MODERN CHRISTIAN ROADMAP
A good modern-day Christian relationship needs good Godly stages before sex occurs
- seeing each other
- vetting/ screening each other
- friendship stage of equality
- exclusivity stage of inequality
- assuming responsibility stage
- assuming authority stage
- marriage and sexual intimacy
Feminine Submission and Masculine Leadership must come in the exclusive stage. Responsibility without authority is slavery and sadly, there are men who have responsibility in their homes where if something goes wrong, they take the blame if they don’t protect and provide; however, they have no authority from non-submissive women. On the contrast, there are women who do not know how to befreind authority. “befriending” connotes equality while “authority” connotes a superior. This feminine art has been lost and men, no longer knowing how to be present-day men (being more feminine than their ancestors), have lost the art of masculine leadership within the confines of a happy and successful marriage relationship.

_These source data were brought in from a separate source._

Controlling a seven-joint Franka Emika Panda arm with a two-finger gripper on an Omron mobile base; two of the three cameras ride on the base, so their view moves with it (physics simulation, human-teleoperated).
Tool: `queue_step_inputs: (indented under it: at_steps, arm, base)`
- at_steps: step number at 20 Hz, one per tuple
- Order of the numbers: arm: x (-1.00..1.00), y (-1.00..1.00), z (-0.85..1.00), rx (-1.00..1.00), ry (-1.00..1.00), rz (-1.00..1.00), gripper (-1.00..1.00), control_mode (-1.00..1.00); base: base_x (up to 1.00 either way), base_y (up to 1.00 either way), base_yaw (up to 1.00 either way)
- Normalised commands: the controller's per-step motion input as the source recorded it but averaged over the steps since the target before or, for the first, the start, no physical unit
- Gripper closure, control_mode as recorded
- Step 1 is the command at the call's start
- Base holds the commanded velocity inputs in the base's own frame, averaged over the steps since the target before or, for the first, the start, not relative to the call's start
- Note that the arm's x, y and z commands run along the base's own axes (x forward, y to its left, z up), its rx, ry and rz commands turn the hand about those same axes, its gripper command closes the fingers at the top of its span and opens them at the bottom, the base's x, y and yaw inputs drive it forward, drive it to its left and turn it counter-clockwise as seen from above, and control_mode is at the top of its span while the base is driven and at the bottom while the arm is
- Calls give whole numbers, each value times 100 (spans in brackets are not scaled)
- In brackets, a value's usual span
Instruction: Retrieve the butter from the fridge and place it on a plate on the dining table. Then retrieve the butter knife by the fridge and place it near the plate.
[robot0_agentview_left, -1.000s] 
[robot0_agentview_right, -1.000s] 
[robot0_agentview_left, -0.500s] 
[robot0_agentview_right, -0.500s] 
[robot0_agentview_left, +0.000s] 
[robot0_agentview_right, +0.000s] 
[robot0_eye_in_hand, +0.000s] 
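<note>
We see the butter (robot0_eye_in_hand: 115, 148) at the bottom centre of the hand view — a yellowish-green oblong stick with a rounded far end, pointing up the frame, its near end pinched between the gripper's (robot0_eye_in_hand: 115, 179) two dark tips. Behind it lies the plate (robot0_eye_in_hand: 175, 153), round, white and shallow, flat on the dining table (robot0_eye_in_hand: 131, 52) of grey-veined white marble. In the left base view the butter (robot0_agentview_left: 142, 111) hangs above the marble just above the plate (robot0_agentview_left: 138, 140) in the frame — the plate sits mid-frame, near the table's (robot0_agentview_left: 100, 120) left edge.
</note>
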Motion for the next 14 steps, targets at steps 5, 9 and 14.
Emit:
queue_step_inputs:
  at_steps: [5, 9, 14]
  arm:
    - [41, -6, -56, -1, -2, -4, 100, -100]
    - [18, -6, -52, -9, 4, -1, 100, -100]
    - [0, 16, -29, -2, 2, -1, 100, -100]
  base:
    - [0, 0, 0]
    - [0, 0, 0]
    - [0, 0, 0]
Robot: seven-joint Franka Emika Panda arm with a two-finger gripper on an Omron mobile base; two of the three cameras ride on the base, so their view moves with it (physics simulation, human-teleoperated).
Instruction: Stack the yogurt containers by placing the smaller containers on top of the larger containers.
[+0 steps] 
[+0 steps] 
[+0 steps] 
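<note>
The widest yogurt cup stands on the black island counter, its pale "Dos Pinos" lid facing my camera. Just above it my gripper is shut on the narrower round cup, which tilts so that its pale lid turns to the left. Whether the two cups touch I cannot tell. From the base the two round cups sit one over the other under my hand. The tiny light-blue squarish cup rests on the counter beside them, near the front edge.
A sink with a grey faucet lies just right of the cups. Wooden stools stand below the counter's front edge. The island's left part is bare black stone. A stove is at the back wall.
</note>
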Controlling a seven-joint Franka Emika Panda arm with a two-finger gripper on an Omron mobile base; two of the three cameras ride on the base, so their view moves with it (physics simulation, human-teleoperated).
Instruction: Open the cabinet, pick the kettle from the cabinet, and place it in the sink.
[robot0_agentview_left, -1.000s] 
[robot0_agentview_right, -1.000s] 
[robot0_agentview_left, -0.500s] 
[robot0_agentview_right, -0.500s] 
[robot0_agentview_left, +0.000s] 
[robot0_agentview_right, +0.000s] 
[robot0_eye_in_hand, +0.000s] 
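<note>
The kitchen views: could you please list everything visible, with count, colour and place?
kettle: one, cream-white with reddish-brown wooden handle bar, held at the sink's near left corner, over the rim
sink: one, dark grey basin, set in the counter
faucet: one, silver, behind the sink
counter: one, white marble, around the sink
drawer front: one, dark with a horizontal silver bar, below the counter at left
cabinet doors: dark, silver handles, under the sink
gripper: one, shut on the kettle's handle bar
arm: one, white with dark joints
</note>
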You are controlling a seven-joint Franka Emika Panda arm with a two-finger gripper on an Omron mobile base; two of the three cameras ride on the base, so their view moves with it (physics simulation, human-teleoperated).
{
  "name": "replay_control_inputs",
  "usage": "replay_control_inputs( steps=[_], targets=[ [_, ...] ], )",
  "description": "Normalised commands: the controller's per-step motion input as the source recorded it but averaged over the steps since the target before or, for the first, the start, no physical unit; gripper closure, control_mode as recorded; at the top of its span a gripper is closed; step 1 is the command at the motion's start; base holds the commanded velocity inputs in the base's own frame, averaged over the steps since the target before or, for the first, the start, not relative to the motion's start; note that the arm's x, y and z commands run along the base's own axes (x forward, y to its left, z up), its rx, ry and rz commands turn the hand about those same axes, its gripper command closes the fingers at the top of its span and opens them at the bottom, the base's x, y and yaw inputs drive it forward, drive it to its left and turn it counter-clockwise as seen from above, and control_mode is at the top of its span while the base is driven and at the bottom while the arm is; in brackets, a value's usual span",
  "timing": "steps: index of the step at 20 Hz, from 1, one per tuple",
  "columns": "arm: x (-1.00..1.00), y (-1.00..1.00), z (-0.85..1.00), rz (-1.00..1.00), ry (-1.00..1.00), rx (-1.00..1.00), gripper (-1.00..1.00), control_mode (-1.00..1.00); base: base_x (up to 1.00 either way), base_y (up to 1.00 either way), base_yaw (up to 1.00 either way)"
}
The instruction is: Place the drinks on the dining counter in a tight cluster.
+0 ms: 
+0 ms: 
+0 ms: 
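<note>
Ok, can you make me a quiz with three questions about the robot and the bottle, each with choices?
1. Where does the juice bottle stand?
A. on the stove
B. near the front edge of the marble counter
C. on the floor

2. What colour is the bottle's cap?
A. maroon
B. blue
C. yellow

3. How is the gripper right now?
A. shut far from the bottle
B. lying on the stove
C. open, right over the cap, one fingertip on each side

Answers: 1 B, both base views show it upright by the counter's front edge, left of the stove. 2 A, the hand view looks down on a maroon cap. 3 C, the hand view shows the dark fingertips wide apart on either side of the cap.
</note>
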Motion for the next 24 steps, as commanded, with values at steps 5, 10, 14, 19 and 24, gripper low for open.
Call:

Men have their troubles and women have their troubles. We just have to work together and iterate where we have gone wrong so that we can enjoy Godly Christian marriages in this broken modern age. It is imperative that a woman finds a man who’s leadership she can trust and this is normally a man who fears God because people change – you might thnk you know a man for 5 years and then he changes because God is not the glue toyour marriage. A man that trusts the leadership of God is to be desired. A woman must show subMISSION to a man on God’s MISSION. It is imperative that husbands and wives pray together becasuse a praying family stays together. It is also important that men learn to reign in the colossal beasts of their sexual libido as the Holy Spirit helps them in this hypersexual, onlyfans, hookup culture, sexaul meaninglessness era. Yes its tough but with Jesus all things are possible. This means that men need to find a woman who trust their leadership, gives them peace and MARRY THAT ONE for that is the only path to a happy marriage.
This is just the tip of the iceberg regarding a successful marriage. Howbeit, I have only spoken from the perspective of the initial stages. There are many other dimensions to having a successful marriage as many books have been written about it. There are many advises and consell out there, this is just my own upon my research.